Pastikan tubuh dalam kondisi fit dengan istirahat cukup, konsumsi makanan bergizi, dan menjaga asupan cairan. Sebelum berangkat, perhatikan pula keamanan rumah yang ditinggalkan, seperti mematikan peralatan listrik yang tidak diperlukan dan memastikan kondisi rumah aman. Hindari membawa muatan berlebih di dalam kabin agar visibilitas pengemudi tetap terjaga.
Selama perjalanan mudik, aktivitas akan terasa lebih nyaman bila direncanakan sejak awal dengan menentukan rute dan waktu keberangkatan yang tepat, serta manfaatkan sistem navigasi untuk memantau jalur utama maupun alternatif. Banyak pemudik memilih berangkat setelah sahur atau setelah berbuka puasa karena kondisi tubuh cenderung lebih segar dan suhu udara lebih sejuk.

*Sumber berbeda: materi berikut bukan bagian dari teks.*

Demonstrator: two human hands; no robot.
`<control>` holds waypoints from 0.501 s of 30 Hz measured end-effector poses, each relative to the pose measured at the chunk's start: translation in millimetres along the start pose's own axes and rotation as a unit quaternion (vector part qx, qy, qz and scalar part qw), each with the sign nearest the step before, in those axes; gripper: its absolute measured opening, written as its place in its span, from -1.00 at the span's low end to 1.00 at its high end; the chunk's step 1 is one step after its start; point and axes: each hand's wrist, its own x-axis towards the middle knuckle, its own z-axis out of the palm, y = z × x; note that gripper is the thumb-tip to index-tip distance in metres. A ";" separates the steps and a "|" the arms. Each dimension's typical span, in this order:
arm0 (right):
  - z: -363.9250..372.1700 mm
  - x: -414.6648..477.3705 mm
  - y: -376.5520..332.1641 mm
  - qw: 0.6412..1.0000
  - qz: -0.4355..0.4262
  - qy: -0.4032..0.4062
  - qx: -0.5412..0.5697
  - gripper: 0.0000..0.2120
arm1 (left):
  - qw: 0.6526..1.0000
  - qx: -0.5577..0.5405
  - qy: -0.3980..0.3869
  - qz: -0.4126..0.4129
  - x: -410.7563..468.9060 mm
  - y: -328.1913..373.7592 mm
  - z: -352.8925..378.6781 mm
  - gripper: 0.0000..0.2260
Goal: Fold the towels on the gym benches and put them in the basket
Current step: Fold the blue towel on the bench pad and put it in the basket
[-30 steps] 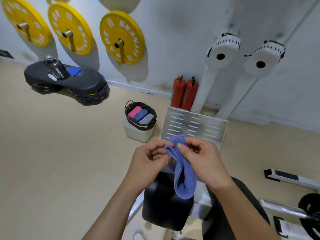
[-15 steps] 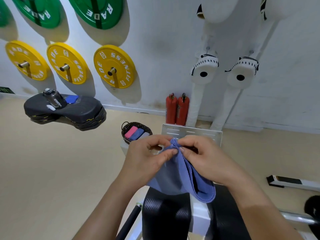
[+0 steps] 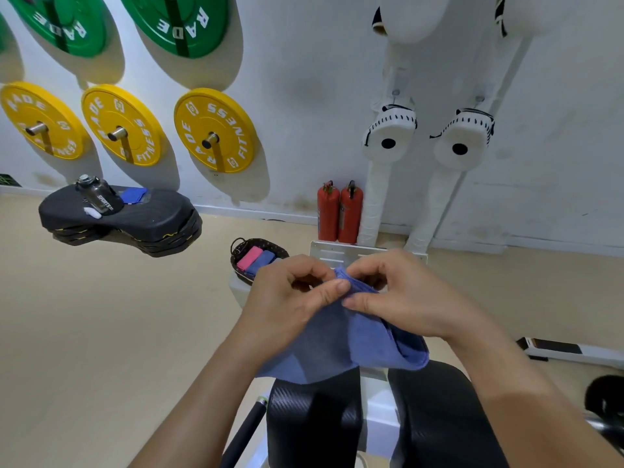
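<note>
Together, left hand (image 3: 290,300) and right hand (image 3: 417,298) pinch blue towel (image 3: 337,347) corner, cloth hanging below grip

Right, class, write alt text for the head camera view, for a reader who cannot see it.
The left hand and right hand pinch the top edge of a blue towel above black bench pads. Behind, a basket holds folded pink and blue towels; yellow plates and green plates hang on the white wall.
</note>
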 end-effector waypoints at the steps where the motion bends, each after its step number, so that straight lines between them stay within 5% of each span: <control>1: -1.6 0.6 3.0 1.000 0.000 0.009 0.005 -0.93 | 1.000 -0.022 -0.013 -0.004 -0.3 -2.5 1.7 -0.80; 9: -39.6 -8.7 48.1 0.994 0.045 0.030 0.098 -0.84 | 0.972 0.145 -0.160 -0.098 -11.2 -92.2 28.6 -0.69; 15: -52.6 -14.8 128.7 0.985 0.132 0.076 0.084 -0.77 | 0.906 0.332 -0.263 -0.019 -5.5 -152.7 47.6 -0.84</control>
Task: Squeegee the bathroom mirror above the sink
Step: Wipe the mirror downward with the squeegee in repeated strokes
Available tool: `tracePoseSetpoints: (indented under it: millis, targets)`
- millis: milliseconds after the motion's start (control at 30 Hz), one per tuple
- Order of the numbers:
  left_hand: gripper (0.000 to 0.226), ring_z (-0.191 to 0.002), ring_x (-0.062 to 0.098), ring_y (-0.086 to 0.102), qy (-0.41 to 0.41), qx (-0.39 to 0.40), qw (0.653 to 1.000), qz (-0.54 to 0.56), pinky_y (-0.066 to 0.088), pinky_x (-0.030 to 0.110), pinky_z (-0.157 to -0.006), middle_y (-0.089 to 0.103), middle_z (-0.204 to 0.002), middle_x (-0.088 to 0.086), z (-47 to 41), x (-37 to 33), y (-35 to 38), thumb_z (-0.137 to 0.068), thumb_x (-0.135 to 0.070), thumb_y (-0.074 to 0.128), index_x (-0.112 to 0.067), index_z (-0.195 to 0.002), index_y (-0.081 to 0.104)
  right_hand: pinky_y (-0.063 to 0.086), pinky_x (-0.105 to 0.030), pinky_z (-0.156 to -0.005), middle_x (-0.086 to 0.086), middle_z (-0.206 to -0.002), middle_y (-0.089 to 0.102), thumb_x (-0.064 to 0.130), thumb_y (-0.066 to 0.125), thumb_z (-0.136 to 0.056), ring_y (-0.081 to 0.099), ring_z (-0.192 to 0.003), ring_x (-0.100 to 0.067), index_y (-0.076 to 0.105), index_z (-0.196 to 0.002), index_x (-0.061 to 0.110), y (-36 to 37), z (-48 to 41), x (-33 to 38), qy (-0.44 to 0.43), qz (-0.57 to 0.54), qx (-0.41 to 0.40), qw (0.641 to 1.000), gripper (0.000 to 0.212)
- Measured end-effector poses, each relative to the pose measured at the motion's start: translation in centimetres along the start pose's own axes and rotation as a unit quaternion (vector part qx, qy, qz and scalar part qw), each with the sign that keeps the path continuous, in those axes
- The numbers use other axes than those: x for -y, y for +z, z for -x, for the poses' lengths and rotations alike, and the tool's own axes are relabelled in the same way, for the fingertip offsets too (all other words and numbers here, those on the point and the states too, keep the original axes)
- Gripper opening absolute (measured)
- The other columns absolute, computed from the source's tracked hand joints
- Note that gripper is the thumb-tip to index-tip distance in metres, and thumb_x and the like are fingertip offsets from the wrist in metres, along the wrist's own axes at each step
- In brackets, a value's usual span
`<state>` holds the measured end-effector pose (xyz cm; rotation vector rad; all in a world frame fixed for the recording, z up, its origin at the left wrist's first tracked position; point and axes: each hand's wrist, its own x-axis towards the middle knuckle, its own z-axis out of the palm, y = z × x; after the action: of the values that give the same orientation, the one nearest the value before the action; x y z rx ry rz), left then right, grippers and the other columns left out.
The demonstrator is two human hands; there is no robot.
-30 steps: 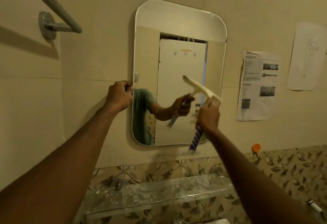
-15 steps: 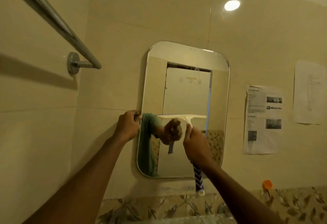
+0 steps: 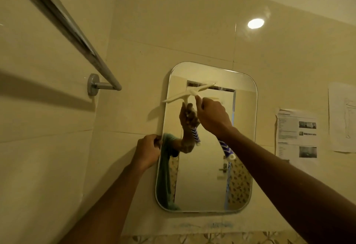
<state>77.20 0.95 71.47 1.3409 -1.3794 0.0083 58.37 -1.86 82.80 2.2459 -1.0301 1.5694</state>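
Note:
A rounded rectangular mirror [image 3: 208,182] hangs on the beige tiled wall. My right hand [image 3: 212,116] grips a squeegee [image 3: 185,94] by its blue-and-white striped handle, whose end pokes out below my wrist. The cream blade is tilted, its right end higher, and lies near the mirror's upper left, its left tip past the mirror's edge. My left hand [image 3: 147,152] grips the mirror's left edge about halfway down. The glass reflects my hand, the squeegee and a green sleeve.
A chrome towel bar [image 3: 77,37] juts out from the wall at the upper left, close to my left arm. Two printed paper sheets [image 3: 296,134] are stuck on the wall right of the mirror. A round light reflection [image 3: 255,23] shines on the tiles above.
My right hand has carried the squeegee up the mirror from mid-height to near the top left, and the blade has tilted. My left hand stays on the mirror's edge. The camera has tipped upward.

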Motion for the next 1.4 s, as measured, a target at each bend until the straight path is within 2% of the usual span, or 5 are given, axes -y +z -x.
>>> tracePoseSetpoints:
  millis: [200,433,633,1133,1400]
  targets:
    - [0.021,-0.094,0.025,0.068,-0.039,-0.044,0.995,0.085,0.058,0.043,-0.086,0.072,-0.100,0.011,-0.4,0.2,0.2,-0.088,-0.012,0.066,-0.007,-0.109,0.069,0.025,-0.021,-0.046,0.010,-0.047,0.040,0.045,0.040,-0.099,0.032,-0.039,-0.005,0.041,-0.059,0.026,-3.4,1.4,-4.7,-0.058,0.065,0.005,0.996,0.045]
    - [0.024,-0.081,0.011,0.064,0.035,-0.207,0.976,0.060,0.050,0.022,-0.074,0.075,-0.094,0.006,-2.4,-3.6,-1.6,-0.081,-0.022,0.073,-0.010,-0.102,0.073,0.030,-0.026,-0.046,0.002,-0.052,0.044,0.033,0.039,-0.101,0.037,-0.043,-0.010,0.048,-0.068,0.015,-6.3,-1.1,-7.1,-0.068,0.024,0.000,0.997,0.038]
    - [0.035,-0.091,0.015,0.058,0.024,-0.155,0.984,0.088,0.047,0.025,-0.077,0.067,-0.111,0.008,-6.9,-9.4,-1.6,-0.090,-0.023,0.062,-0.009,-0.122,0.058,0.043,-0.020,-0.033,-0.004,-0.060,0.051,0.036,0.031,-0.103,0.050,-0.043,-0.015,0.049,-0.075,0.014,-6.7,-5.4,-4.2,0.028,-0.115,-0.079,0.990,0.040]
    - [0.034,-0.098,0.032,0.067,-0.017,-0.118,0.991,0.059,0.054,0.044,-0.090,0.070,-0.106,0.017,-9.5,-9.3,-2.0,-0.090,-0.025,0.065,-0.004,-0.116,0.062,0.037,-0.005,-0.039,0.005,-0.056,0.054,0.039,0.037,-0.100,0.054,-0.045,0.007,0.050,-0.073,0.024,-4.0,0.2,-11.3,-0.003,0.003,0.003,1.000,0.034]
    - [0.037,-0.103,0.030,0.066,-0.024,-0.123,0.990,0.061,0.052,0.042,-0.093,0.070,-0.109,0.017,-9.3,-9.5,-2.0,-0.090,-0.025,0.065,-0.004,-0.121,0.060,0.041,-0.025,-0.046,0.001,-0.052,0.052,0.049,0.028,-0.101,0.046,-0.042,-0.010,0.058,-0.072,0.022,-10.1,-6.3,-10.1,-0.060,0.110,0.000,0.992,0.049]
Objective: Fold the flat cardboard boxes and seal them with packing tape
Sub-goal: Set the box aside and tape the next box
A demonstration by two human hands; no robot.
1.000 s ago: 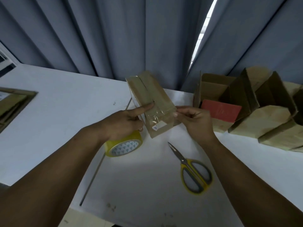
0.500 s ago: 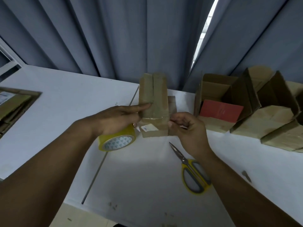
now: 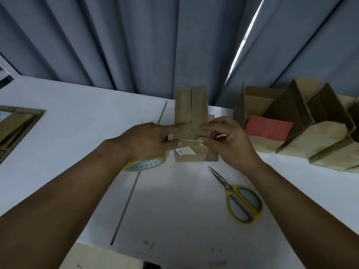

Pemudik juga dianjurkan mengikuti informasi terkini mengenai prediksi puncak arus mudik serta pengaturan lalu lintas, seperti one way dan contra flow, melalui kanal resmi terpercaya dari otoritas terkait. Bagi pemudik yang menggunakan rute jalan tol, pastikan saldo kartu uang elektronik mencukupi, dan siapkan lebih dari satu kartu untuk antisipasi.
Selama perjalanan jauh, pengemudi sebaiknya beristirahat maksimal setiap tiga jam berkendara untuk menjaga fokus dan kebugaran. Pilih tempat istirahat yang aman
seperti rest area atau pos siaga mudik, serta selalu patuhi rambu lalu lintas dan gunakan fitur kendaraan sesuai peruntukannya, seperti sabuk pengaman dan lampu hazard hanya dalam kondisi darurat.